Re: [PATCH bpf-next v3 4/5] bpf: lru: Fix unintended eviction when updating lru hash maps

public inbox for bpf@vger.kernel.org
 help / color / mirror / Atom feed

From: Martin KaFai Lau <martin.lau@linux.dev>
To: Leon Hwang <leon.hwang@linux.dev>
Cc: Alexei Starovoitov <ast@kernel.org>,
	Daniel Borkmann <daniel@iogearbox.net>,
	Andrii Nakryiko <andrii@kernel.org>,
	Eduard Zingerman <eddyz87@gmail.com>, Song Liu <song@kernel.org>,
	Yonghong Song <yonghong.song@linux.dev>,
	John Fastabend <john.fastabend@gmail.com>,
	KP Singh <kpsingh@kernel.org>,
	Stanislav Fomichev <sdf@fomichev.me>, Hao Luo <haoluo@google.com>,
	Jiri Olsa <jolsa@kernel.org>, Shuah Khan <shuah@kernel.org>,
	Saket Kumar Bhaskar <skb99@linux.ibm.com>,
	"David S . Miller" <davem@davemloft.net>,
	linux-kernel@vger.kernel.org, linux-kselftest@vger.kernel.org,
	kernel-patches-bot@fb.com, bpf@vger.kernel.org
Subject: Re: [PATCH bpf-next v3 4/5] bpf: lru: Fix unintended eviction when updating lru hash maps
Date: Wed, 14 Jan 2026 11:39:07 -0800	[thread overview]
Message-ID: <e21c8a3d-f970-48f5-a18a-a85ee19d5bfb@linux.dev> (raw)
In-Reply-To: <20260107151456.72539-5-leon.hwang@linux.dev>



On 1/7/26 7:14 AM, Leon Hwang wrote:
> When updating an existing element in lru_[percpu_,]hash maps, the current
> implementation always calls prealloc_lru_pop() to get a new node before
> checking if the key already exists. If the map is full, this triggers
> LRU eviction and removes an existing element, even though the update
> operation only needs to modify the value of an existing key in-place.
> 
> This is problematic because:
> 1. Users may unexpectedly lose entries when doing simple value updates
> 2. The eviction overhead is unnecessary for existing key updates

This is not the common LRU map use case. The bpf prog usually does a 
lookup first, finds the entry, and then directly updates the value 
in-place in the bpf prog itself.
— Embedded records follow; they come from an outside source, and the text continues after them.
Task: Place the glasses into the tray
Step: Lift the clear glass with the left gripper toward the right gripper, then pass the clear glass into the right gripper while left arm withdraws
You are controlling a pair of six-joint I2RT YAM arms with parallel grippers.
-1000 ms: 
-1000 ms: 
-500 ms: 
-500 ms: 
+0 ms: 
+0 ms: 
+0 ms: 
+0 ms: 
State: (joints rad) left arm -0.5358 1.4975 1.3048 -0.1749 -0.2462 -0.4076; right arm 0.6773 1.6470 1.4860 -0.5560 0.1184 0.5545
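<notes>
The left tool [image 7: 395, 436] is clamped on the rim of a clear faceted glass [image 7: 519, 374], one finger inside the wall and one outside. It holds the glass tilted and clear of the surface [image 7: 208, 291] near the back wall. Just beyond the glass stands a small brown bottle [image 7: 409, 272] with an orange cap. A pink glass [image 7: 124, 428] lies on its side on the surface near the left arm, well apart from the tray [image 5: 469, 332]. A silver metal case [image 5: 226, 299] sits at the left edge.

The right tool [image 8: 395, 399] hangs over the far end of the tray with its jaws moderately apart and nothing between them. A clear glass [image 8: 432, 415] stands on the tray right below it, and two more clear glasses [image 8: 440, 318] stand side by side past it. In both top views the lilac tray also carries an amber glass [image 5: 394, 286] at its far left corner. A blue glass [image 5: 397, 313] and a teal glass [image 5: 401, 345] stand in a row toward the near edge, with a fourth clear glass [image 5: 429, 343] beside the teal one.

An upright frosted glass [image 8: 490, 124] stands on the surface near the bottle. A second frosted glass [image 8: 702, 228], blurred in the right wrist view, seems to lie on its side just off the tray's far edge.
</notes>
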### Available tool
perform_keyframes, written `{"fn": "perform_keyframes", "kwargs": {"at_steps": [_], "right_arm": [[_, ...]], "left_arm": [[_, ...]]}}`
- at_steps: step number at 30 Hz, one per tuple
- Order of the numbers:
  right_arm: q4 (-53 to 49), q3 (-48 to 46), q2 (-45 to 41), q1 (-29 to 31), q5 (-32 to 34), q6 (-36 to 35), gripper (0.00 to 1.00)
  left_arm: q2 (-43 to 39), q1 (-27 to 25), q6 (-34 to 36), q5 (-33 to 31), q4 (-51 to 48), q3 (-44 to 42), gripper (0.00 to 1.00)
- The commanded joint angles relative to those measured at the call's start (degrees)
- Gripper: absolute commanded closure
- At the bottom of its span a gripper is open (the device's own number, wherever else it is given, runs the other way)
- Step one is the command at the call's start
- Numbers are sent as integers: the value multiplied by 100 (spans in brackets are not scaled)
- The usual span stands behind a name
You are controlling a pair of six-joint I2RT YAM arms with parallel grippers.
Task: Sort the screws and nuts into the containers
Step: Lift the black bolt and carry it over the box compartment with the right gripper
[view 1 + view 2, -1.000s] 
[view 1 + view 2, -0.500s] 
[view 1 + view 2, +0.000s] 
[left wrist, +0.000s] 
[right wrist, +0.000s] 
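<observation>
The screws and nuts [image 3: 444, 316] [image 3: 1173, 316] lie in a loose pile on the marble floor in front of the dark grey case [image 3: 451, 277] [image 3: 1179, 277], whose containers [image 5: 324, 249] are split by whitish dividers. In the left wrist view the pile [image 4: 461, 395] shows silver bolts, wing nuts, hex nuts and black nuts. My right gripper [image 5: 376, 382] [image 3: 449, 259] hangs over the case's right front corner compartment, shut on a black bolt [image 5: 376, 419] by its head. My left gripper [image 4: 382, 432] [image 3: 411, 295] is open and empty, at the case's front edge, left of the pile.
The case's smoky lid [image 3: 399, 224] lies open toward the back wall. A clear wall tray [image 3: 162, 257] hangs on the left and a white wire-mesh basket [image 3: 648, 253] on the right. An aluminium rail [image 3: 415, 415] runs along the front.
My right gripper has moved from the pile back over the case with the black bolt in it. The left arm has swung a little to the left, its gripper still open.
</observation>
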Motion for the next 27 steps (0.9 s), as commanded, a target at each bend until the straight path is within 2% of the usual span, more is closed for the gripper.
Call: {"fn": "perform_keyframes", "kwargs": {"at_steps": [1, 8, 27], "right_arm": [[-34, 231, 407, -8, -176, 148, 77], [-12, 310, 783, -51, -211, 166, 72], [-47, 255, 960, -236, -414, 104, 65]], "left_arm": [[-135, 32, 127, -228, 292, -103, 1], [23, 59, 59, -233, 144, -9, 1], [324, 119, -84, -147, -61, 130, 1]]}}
If the lookup fails, it will insert a 
_new_ element.

When the map is full, eviction should actually be triggered regardless. 
For an LRU map that is too small to fit the working set, it is asking 
for trouble.

 From the syscall update, if the use case is always updating an existing 
element, the regular hashmap should be used instead.

> Fix this by first checking if the key exists before allocating a new
> node. If the key is found, update the value using the extra lru node
> without triggering any eviction.

This will instead add overhead for the common use case described above. 
The patch is mostly for getting a selftest case to work in a small LRU 
map. I don't think it is worth the added complexity either.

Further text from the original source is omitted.